Installation view, Voids, STLCC Forest Park Gallery of Contemporary Art, St. Louis, MO, 2013

Voids

Voids is comprised of a series paintings, collages, and animations. The works layer painted, gestural and architectural marks with painted images from the Hubble telescope, digital screen savers, and Romantic skies, creating tension between abstraction and allegorical representation. Torn images of “Eco Porn” are scattered across opaque surfaces. Screen savers appear through a portal. Each abstraction disrupts vision.

Langley isolates and appropriates skies from Romantic landscape paintings, the go-to source for images depicting the sublime. While historically representing both sincere feelings of awe and powerlessness, these paintings ushered in the ultimate confrontation and domination over nature. Langley merges these references with Hubble telescope images to reflect on the ambition to make known that which is unknown. These representational images have been obscured in some instances by abstract strategies which reference Malevich’s “Black Square,” Arp’s torn paper collages, and Abstract Expressionist marks.

In contrast to the still images, a video installation (“Flat Screens I-III”), depicts three seasonal wreaths which have been reanimated, as if they were blown by a natural wind. The wreath is an ancient symbol, used as a entrance to a spiritual realm. Within the central area of each wreath is a digital version of a Romantic sky in motion, each one becoming progressively more celestial and less representational. Through pairing photographic images of synthetic “natural” objects with skies appropriated directly from screen savers, she has complicated the notion of what is real. The looping skies cycle through, as if there is no end to this wonder.

“Shift Command,” the lone figure within this exhibition, acts as both a reflection of something seen and a frame for the viewer to look through. This collaged image is constructed of a colorful gradient in the shape of two sunglass lenses.  Again, Langley repeats the use of a screen saver, capturing the image directly from “Flat Screen III,” to portray both a clear sunset and a color field. This image is obscured again by clunky, painted marks, further distorting and disrupting this vision.

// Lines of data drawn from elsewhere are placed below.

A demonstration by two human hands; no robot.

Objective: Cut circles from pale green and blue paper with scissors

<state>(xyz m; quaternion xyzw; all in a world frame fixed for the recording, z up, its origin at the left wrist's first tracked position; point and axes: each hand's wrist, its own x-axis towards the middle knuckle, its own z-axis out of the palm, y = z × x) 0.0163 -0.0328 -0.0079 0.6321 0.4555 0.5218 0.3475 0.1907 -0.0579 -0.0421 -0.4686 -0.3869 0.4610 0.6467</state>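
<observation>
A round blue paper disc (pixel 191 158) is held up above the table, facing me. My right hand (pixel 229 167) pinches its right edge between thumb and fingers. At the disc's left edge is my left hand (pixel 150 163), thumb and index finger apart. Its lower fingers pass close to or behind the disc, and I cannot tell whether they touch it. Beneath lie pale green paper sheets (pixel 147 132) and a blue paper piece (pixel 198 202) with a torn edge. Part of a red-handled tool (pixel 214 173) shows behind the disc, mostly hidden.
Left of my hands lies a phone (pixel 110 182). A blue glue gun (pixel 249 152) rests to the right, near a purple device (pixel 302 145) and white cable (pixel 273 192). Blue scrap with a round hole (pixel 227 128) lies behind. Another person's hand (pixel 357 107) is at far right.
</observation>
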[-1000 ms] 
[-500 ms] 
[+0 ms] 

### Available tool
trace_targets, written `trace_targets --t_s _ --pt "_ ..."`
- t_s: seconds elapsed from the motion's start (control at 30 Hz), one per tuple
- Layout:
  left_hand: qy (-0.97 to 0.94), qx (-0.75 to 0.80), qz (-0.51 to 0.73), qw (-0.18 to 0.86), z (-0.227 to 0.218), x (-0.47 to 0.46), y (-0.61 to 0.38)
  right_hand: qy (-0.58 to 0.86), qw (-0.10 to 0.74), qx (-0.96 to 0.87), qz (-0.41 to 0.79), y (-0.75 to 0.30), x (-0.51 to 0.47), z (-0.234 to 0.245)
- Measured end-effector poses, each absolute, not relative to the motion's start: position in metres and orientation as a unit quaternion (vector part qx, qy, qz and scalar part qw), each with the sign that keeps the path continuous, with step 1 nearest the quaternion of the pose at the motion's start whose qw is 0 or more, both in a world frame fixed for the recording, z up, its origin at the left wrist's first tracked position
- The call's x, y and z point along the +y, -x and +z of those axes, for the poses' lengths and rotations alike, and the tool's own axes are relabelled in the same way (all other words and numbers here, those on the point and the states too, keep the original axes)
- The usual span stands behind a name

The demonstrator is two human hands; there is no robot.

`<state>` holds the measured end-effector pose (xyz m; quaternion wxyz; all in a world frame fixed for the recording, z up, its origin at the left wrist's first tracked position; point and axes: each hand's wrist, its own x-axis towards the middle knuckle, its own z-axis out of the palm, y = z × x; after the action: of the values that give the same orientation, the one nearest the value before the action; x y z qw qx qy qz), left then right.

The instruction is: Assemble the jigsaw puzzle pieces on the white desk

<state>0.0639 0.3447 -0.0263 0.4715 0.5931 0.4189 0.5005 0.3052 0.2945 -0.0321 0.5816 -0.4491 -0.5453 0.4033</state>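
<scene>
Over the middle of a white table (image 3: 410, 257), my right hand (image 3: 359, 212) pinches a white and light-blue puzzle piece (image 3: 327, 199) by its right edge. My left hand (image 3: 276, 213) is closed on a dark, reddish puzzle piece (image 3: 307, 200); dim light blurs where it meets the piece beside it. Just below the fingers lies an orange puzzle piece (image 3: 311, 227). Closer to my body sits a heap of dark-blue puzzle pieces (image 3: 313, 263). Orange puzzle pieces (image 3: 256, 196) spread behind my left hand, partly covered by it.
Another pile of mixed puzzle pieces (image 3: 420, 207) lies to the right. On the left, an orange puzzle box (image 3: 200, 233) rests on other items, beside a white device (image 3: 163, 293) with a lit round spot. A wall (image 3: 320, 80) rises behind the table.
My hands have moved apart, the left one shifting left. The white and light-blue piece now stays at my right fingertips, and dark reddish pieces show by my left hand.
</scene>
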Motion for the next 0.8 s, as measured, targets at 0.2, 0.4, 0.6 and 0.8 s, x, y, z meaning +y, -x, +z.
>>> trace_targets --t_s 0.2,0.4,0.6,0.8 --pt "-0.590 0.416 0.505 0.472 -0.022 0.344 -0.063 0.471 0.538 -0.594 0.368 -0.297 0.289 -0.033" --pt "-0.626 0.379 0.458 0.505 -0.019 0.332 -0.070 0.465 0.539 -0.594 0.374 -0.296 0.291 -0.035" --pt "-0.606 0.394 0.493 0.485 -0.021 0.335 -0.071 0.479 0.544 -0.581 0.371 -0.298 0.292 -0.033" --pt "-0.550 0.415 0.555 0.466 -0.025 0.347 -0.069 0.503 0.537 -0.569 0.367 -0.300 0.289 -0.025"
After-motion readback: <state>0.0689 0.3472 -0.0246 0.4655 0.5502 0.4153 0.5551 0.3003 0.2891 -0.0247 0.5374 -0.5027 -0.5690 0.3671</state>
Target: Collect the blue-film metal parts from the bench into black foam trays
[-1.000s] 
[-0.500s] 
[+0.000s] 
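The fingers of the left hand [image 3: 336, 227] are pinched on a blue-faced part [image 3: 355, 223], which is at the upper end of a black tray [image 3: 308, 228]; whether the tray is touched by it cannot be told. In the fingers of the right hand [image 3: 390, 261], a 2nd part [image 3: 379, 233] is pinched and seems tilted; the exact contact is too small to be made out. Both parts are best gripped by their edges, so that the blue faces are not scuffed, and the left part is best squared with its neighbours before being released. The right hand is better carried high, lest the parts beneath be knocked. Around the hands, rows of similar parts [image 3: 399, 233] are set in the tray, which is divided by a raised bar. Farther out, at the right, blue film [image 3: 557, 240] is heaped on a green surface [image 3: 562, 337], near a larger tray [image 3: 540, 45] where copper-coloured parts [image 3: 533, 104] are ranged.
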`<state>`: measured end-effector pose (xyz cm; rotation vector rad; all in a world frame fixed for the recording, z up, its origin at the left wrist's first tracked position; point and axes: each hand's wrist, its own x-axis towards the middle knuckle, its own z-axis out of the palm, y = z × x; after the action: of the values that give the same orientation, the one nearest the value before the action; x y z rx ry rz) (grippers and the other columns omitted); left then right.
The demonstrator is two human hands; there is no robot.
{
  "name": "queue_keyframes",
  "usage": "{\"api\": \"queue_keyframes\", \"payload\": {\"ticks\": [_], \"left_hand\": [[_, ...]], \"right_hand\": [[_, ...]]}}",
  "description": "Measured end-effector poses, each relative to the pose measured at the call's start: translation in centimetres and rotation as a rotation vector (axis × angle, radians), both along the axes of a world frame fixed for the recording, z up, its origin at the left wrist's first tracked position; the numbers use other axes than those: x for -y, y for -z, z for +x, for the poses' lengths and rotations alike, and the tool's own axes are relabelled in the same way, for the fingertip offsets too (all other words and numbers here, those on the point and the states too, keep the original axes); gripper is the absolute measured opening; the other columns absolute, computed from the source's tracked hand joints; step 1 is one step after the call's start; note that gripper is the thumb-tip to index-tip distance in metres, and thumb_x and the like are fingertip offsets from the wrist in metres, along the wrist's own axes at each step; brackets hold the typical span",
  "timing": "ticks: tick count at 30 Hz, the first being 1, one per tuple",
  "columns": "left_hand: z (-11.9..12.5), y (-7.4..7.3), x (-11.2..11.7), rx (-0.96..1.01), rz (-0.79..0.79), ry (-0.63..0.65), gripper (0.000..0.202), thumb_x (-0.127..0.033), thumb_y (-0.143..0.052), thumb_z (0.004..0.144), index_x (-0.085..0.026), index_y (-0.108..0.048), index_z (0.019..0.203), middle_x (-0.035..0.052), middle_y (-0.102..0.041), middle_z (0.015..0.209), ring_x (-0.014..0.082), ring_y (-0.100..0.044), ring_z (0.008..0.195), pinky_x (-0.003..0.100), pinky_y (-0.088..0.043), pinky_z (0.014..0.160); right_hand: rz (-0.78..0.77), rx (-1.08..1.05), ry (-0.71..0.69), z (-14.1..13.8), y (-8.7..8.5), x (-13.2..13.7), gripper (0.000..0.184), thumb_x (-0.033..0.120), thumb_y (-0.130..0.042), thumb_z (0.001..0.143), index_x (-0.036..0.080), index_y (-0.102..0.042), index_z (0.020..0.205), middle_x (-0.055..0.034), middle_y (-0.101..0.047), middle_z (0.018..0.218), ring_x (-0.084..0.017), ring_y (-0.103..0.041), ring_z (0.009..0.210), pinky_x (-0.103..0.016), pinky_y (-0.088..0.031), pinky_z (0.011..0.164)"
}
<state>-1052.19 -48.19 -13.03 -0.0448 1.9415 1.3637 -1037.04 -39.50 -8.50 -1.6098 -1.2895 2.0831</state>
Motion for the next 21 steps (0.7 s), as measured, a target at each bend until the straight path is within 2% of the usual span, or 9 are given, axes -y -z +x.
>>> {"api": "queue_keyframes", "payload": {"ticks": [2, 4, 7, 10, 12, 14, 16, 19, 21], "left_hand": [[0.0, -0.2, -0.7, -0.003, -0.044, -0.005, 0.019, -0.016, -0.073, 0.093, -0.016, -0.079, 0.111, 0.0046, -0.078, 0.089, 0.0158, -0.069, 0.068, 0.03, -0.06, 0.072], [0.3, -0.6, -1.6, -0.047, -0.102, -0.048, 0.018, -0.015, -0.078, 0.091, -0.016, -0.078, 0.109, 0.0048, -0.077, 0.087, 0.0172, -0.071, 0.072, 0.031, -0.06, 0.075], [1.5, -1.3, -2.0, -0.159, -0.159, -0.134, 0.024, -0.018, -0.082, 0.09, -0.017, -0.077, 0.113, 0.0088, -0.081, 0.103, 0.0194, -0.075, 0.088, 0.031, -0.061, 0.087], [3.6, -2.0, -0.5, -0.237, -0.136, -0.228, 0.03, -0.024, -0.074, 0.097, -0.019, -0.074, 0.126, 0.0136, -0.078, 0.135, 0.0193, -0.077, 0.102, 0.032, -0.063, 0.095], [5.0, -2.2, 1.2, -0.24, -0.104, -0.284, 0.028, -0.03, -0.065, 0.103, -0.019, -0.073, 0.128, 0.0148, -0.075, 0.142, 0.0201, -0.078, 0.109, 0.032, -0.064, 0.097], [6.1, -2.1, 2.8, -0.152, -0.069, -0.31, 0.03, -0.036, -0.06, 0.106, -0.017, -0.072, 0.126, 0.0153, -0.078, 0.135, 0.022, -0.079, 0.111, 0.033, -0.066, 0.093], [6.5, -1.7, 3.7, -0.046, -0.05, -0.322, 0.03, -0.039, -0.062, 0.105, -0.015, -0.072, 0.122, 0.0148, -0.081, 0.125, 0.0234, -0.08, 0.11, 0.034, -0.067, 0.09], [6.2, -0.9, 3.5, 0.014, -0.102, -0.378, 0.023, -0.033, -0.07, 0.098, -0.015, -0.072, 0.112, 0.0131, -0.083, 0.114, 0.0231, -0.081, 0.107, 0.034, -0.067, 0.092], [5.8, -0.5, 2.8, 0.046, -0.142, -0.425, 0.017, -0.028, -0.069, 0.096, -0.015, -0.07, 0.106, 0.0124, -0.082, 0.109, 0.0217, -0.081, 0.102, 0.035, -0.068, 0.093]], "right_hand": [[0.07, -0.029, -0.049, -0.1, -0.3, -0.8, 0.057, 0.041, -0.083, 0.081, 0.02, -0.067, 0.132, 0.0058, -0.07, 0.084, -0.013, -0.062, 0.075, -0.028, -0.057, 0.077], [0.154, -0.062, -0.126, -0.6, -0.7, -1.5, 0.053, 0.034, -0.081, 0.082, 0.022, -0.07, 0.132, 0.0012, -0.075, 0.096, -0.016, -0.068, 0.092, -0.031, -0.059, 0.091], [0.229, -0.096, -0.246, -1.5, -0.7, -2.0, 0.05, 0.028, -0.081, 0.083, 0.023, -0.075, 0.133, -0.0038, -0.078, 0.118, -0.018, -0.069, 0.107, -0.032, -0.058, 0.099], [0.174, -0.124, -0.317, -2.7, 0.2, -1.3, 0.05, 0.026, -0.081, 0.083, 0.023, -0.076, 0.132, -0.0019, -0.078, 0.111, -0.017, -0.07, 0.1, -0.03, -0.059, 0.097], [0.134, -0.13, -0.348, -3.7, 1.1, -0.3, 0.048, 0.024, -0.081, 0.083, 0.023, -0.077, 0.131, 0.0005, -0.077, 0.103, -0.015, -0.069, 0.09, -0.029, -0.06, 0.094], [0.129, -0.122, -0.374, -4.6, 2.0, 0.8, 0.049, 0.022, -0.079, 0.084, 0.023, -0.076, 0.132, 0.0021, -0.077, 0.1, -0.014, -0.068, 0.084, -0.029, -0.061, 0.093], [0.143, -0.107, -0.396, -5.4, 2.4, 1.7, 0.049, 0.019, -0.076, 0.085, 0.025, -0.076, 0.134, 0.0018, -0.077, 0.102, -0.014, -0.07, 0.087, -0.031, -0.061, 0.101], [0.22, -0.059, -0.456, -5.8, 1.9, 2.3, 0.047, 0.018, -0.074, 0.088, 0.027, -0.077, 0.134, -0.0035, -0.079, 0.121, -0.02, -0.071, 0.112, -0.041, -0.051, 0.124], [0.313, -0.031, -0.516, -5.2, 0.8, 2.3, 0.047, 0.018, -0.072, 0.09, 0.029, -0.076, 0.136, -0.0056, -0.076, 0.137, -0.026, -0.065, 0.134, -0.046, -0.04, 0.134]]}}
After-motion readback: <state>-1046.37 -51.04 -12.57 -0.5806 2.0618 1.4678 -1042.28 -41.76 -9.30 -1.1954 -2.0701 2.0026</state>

A void is a hole, an empty space, darkness, an absence. It is unknown and vacant.  Langley’s works are contemplative, yet there is wry acceptance of the two-dimensionality of her images. Where there are familiar visions of heaven, from the scientific to the imagined, the window is either closed or opened further by the flatness contained within each composition. The screen saver motif reminds viewers of the falseness of the frame, and the frustrated images belie the representation of the unknown.